§ Work order: Nothing in the listing should differ in your copy; retype it all exactly.

§ Provided entries:
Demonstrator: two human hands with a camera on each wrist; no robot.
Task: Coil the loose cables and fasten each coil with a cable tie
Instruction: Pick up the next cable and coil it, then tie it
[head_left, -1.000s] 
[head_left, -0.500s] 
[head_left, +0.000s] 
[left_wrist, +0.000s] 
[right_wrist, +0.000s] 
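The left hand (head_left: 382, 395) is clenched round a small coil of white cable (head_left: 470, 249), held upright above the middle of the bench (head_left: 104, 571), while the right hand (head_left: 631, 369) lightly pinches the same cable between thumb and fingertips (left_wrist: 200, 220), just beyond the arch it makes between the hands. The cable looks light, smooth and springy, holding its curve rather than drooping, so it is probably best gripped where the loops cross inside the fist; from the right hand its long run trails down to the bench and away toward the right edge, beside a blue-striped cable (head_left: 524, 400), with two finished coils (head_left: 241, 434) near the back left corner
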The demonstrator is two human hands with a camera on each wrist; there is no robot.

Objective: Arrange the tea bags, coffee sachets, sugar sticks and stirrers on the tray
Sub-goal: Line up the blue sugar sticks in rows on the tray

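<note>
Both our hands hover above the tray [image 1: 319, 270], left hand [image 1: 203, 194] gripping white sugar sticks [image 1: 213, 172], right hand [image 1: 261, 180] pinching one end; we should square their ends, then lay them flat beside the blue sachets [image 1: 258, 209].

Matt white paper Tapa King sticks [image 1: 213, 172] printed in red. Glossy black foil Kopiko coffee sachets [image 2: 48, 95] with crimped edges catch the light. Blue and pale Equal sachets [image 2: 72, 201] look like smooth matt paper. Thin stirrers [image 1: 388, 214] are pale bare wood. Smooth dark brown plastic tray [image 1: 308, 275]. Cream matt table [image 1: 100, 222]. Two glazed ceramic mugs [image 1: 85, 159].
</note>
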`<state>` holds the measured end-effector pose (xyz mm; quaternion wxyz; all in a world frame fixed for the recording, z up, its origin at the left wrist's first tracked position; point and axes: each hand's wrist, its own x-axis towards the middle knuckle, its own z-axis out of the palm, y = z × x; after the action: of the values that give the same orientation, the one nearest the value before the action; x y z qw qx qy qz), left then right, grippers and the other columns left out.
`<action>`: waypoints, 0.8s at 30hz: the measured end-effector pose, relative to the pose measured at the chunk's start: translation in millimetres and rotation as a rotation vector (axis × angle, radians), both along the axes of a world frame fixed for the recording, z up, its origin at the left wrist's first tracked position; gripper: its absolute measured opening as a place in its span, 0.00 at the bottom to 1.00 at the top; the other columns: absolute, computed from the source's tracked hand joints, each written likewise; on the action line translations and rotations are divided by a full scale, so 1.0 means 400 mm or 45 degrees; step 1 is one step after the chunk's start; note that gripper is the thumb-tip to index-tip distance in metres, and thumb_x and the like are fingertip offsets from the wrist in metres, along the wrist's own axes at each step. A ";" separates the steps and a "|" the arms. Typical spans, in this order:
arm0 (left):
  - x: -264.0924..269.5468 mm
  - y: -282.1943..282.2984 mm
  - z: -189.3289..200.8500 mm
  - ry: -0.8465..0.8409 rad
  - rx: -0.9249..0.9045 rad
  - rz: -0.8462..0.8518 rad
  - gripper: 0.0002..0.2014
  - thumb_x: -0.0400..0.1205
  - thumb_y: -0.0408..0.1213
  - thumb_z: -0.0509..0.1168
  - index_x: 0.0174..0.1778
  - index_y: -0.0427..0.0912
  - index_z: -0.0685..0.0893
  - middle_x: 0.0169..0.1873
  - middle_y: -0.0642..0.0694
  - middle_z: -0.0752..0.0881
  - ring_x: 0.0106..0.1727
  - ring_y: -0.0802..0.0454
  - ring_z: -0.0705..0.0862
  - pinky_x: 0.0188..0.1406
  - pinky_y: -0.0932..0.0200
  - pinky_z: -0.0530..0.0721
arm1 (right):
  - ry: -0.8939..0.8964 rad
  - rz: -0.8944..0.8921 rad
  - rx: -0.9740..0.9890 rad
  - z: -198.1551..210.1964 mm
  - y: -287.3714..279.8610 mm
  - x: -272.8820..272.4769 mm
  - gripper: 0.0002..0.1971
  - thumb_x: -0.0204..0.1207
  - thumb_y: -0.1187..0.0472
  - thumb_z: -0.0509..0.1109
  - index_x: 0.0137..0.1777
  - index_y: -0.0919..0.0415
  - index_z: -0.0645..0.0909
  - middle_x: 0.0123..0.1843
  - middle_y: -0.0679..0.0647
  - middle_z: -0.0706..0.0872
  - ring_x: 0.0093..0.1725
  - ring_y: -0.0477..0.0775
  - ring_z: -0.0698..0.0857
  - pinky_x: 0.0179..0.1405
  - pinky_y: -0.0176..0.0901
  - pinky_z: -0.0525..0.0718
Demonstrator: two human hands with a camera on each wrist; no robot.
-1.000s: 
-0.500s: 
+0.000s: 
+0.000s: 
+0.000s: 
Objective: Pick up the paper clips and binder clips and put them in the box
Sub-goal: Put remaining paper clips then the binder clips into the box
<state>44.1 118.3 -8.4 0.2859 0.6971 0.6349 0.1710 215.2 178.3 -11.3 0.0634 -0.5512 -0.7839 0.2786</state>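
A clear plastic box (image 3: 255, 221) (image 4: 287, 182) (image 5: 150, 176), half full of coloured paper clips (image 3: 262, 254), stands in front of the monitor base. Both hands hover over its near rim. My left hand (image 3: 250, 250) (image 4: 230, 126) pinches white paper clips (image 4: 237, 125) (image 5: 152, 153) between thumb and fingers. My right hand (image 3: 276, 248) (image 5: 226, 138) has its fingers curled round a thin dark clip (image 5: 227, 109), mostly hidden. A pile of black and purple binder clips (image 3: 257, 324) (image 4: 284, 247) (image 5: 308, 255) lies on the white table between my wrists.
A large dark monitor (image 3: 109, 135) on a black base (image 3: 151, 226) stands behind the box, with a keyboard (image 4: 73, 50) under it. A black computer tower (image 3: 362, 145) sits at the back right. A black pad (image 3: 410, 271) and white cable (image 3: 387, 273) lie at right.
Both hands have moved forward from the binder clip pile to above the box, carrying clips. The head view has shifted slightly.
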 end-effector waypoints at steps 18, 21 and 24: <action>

§ Result of the exercise:
Demonstrator: two human hands with a camera on each wrist; no robot.
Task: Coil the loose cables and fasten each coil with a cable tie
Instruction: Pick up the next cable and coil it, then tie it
[head_left, -1.000s] 
[head_left, -0.500s] 
[head_left, +0.000s] 
[left_wrist, +0.000s] 
[right_wrist, +0.000s] 
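The left hand (head_left: 382, 395) is clenched round a small coil of white cable (head_left: 470, 249), held upright above the middle of the bench (head_left: 104, 571), while the right hand (head_left: 631, 369) lightly pinches the same cable between thumb and fingertips (left_wrist: 200, 220), just beyond the arch it makes between the hands. The cable looks light, smooth and springy, holding its curve rather than drooping, so it is probably best gripped where the loops cross inside the fist; from the right hand its long run trails down to the bench and away toward the right edge, beside a blue-striped cable (head_left: 524, 400), with two finished coils (head_left: 241, 434) near the back left corner
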The demonstrator is two human hands with a camera on each wrist; there is no robot.

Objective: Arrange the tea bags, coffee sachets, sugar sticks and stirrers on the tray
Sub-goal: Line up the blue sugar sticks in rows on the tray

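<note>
Both our hands hover above the tray [image 1: 319, 270], left hand [image 1: 203, 194] gripping white sugar sticks [image 1: 213, 172], right hand [image 1: 261, 180] pinching one end; we should square their ends, then lay them flat beside the blue sachets [image 1: 258, 209].

Matt white paper Tapa King sticks [image 1: 213, 172] printed in red. Glossy black foil Kopiko coffee sachets [image 2: 48, 95] with crimped edges catch the light. Blue and pale Equal sachets [image 2: 72, 201] look like smooth matt paper. Thin stirrers [image 1: 388, 214] are pale bare wood. Smooth dark brown plastic tray [image 1: 308, 275]. Cream matt table [image 1: 100, 222]. Two glazed ceramic mugs [image 1: 85, 159].
</note>
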`<state>` holds the measured end-effector pose (xyz mm; quaternion wxyz; all in a world frame fixed for the recording, z up, its origin at the left wrist's first tracked position; point and axes: each hand's wrist, its own x-axis towards the middle knuckle, its own z-axis out of the palm, y = z × x; after the action: of the values that give the same orientation, the one nearest the value before the action; x y z qw qx qy qz), left then right, grippers and the other columns left out.
`<action>`: waypoints, 0.8s at 30hz: the measured end-effector pose, relative to the pose measured at the chunk's start: translation in millimetres and rotation as a rotation vector (axis × angle, radians), both along the axes of a world frame fixed for the recording, z up, its origin at the left wrist's first tracked position; gripper: its absolute measured opening as a place in its span, 0.00 at the bottom to 1.00 at the top; the other columns: absolute, computed from the source's tracked hand joints, each written likewise; on the action line translations and rotations are divided by a full scale, so 1.0 means 400 mm or 45 degrees; step 1 is one step after the chunk's start; note that gripper is the thumb-tip to index-tip distance in metres, and thumb_x and the like are fingertip offsets from the wrist in metres, along the wrist's own axes at each step. A ";" separates the steps and a "|" the arms. Typical spans, in this order:
arm0 (left):
  - x: -264.0924..269.5468 mm
  - y: -282.1943..282.2984 mm
  - z: -189.3289..200.8500 mm
  - ry: -0.8465..0.8409 rad
  - rx: -0.9249..0.9045 rad
  - rz: -0.8462..0.8518 rad
  - gripper: 0.0002..0.2014
  - thumb_x: -0.0400..0.1205
  - thumb_y: -0.0408..0.1213
  - thumb_z: -0.0509..0.1168
  - index_x: 0.0174..0.1778
  - index_y: -0.0427..0.0912
  - index_z: -0.0685..0.0893
  - middle_x: 0.0169..0.1873
  - middle_y: -0.0642..0.0694
  - middle_z: -0.0752..0.0881
  - ring_x: 0.0106..0.1727
  - ring_y: -0.0802..0.0454
  - ring_z: -0.0705..0.0862
  - pinky_x: 0.0188..0.1406
  - pinky_y: -0.0932..0.0200
  - pinky_z: -0.0530..0.0721
arm1 (right):
  - ry: -0.8939..0.8964 rad
  - rz: -0.8944..0.8921 rad
  - rx: -0.9740..0.9890 rad
  - z: -198.1551..210.1964 mm
  - y: -287.3714..279.8610 mm
  - x: -272.8820..272.4769 mm
  - gripper: 0.0002..0.1971
  - thumb_x: -0.0204..0.1207
  - thumb_y: -0.1187..0.0472
  - thumb_z: -0.0509..0.1109
  - index_x: 0.0137..0.1777
  - index_y: -0.0919..0.0415
  - index_z: -0.0645..0.0909
  - middle_x: 0.0123..0.1843
  - middle_y: -0.0679..0.0647
  - middle_z: -0.0706..0.0872
  - ring_x: 0.0093..0.1725
  - ring_y: -0.0477..0.0775
  - ring_z: -0.0698..0.0857
  - pinky_x: 0.0179..0.1405
  - pinky_y: -0.0176..0.0901
  - pinky_z: -0.0525..0.0718
Demonstrator: two human hands with a camera on each wrist; no robot.
-1.000s: 
-0.500s: 
+0.000s: 
+0.000s: 
+0.000s: 
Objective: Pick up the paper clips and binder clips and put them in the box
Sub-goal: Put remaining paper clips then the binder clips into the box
<state>44.1 118.3 -8.4 0.2859 0.6971 0.6349 0.1710 215.2 178.3 -11.3 0.0634 -0.5512 -0.7839 0.2786</state>
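A clear plastic box (image 3: 255, 221) (image 4: 287, 182) (image 5: 150, 176), half full of coloured paper clips (image 3: 262, 254), stands in front of the monitor base. Both hands hover over its near rim. My left hand (image 3: 250, 250) (image 4: 230, 126) pinches white paper clips (image 4: 237, 125) (image 5: 152, 153) between thumb and fingers. My right hand (image 3: 276, 248) (image 5: 226, 138) has its fingers curled round a thin dark clip (image 5: 227, 109), mostly hidden. A pile of black and purple binder clips (image 3: 257, 324) (image 4: 284, 247) (image 5: 308, 255) lies on the white table between my wrists.
A large dark monitor (image 3: 109, 135) on a black base (image 3: 151, 226) stands behind the box, with a keyboard (image 4: 73, 50) under it. A black computer tower (image 3: 362, 145) sits at the back right. A black pad (image 3: 410, 271) and white cable (image 3: 387, 273) lie at right.
Both hands have moved forward from the binder clip pile to above the box, carrying clips. The head view has shifted slightly.
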 end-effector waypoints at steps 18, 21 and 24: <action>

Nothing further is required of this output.